A lo largo de la serie de Fabra, Cano y Sorogoyen, la política se intercala entre las emociones como una especie de paisaje de fondo. Los protagonistas, sus incomprensiones y su adoración mutua, se sitúan en el centro cumpliendo un mandato de estas nuestras democracias liberales por el que los sentires del sujeto se colocan por encima de todo.
Antifascistas de Facebook
Las expresiones políticas de los personajes son escasas pero es sintomático y están muy bien traídos dos momentos. Uno, en el primer capítulo, en el que se habla del movimiento 15M. Es un eco en una conversación de ese raro momento de entusiasmo e indignación que se produjo en Madrid en los primeros años de la década de los diez. Está bien que sea un eco, porque no se trata más que de constatar que el alcance del 15M traspasó las barreras de los movimientos sociales y llegó a las capas políticamente más apáticas. El segundo, una pequeña línea de diálogo, nueve años después de cuando transcurre aquel primer capítulo, en el que la protagonista cuenta a su madre con cierto estupor que un amigo de la infancia cuelga "cosas de Vox" en su muro Facebook. Lo que nos sitúa en el momento actual en el que la mayor línea de defensa contra la extrema derecha es la estética (las redes sociales se han convertido en el modo hegemónico de expresión política).

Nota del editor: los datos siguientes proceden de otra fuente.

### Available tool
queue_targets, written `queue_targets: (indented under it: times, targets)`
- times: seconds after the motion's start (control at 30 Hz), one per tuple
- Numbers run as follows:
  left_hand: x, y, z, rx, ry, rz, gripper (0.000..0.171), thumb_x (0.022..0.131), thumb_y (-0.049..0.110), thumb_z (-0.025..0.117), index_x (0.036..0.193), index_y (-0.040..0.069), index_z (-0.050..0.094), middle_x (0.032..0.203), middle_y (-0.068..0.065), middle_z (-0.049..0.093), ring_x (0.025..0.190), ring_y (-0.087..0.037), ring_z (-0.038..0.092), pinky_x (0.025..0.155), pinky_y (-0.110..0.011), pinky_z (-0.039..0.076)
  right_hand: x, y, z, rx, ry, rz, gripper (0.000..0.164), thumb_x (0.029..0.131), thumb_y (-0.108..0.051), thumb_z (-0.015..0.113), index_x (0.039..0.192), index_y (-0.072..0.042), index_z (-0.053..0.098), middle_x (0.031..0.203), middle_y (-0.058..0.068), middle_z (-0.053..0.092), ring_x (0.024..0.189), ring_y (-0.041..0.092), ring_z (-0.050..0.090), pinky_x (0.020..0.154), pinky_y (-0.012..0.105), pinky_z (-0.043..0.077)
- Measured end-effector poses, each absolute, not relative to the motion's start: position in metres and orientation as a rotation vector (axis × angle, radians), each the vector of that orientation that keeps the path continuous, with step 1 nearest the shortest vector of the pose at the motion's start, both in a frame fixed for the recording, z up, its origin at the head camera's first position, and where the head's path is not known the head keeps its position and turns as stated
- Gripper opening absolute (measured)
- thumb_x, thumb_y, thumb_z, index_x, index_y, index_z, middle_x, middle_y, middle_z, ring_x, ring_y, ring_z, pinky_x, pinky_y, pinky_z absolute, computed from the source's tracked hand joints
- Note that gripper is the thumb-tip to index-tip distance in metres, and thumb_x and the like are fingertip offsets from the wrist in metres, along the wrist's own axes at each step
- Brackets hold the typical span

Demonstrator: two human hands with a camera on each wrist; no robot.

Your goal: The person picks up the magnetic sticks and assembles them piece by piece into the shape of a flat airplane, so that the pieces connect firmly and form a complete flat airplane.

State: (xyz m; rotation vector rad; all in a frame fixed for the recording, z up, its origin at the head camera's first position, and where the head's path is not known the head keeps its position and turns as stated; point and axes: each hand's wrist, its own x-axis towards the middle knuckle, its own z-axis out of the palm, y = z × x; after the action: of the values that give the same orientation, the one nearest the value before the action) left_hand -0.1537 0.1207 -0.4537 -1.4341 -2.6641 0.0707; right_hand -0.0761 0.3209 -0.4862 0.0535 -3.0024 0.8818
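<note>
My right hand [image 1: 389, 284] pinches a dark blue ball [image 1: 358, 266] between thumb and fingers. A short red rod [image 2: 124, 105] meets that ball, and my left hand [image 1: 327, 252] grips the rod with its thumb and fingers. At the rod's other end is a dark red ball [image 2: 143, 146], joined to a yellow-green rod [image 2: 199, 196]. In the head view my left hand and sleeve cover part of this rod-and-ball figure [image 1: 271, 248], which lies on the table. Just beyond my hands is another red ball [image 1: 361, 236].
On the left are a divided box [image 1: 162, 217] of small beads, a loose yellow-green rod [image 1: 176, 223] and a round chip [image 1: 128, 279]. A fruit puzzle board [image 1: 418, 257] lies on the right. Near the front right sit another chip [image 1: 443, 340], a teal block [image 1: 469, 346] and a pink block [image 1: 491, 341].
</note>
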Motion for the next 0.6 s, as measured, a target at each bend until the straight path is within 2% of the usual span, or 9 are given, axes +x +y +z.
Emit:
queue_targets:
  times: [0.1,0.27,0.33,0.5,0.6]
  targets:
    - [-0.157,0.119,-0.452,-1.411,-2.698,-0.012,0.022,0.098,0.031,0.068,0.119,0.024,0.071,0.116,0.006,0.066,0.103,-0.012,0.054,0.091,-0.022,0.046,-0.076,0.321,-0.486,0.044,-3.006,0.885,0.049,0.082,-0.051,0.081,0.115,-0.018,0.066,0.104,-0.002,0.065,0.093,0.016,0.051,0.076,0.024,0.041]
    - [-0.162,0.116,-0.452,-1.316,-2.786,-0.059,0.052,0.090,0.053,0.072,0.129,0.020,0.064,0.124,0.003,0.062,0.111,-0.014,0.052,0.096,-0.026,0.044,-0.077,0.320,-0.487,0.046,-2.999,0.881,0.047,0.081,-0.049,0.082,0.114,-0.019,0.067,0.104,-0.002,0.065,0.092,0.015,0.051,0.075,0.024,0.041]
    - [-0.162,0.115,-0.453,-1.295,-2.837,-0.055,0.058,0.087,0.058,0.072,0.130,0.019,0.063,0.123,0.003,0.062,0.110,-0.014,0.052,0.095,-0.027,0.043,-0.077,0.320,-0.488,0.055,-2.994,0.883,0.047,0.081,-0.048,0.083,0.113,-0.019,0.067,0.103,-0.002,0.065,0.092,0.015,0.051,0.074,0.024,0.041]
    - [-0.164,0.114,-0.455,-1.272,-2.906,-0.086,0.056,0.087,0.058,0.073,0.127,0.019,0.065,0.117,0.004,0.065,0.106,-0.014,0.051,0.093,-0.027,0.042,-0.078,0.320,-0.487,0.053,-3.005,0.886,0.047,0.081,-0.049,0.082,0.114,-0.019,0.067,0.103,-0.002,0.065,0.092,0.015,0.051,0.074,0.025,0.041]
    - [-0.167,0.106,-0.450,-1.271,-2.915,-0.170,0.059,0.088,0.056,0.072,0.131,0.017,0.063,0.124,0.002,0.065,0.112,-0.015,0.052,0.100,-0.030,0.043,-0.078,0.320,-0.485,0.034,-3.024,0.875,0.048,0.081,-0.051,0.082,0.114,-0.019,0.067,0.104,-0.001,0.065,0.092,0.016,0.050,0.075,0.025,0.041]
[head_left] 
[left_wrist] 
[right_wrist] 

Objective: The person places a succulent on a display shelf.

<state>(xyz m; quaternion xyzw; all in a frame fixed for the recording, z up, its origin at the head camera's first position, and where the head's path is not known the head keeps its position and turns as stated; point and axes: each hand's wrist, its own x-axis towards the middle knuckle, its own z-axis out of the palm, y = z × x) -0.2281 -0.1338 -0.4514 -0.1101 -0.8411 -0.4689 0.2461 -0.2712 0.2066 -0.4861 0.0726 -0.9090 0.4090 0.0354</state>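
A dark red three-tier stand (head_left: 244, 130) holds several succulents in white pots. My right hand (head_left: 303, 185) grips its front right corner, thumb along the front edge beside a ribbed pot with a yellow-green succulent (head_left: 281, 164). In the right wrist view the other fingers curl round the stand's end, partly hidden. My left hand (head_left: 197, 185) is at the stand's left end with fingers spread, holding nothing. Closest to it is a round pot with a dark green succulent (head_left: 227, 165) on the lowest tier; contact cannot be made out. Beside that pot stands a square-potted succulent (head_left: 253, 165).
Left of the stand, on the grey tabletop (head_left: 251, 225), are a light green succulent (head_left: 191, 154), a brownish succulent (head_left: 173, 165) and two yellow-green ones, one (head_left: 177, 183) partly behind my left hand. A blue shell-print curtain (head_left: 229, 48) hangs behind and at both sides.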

En ese detalle, y en algunos otros parecidos, se encuentra uno de los hallazgos de Los años nuevos: cómo introduce comentarios políticos en el inagotable caudal del costumbrismo. Hasta el punto de que, como pasa en gran medida en la vida real, toda la enunciación política —incluso la en apariencia más arriesgada— deviene costumbrismo o ritual. Es una línea de diálogo tapada por lo que nos pasa en nuestras vidas, un zasca en Twitter que nos permitimos en el rato entre el curro, las extraescolares y los recados. No hay una reivindicación ni se trata de cine social, tampoco se aborda “lo político” como el material principal y, sin embargo, la serie es un retrato perfecto de una época en la que se pasó del entusiasmo y la indignación a otra cosa que aún no nos queda claro cómo podemos definir.
(El fotograma de arriba pertenece a la serie Los años nuevos, creada por Rodrigo Sorogoyen, Sara Cano y Paula Fabra para Movistar Plus+, 2024).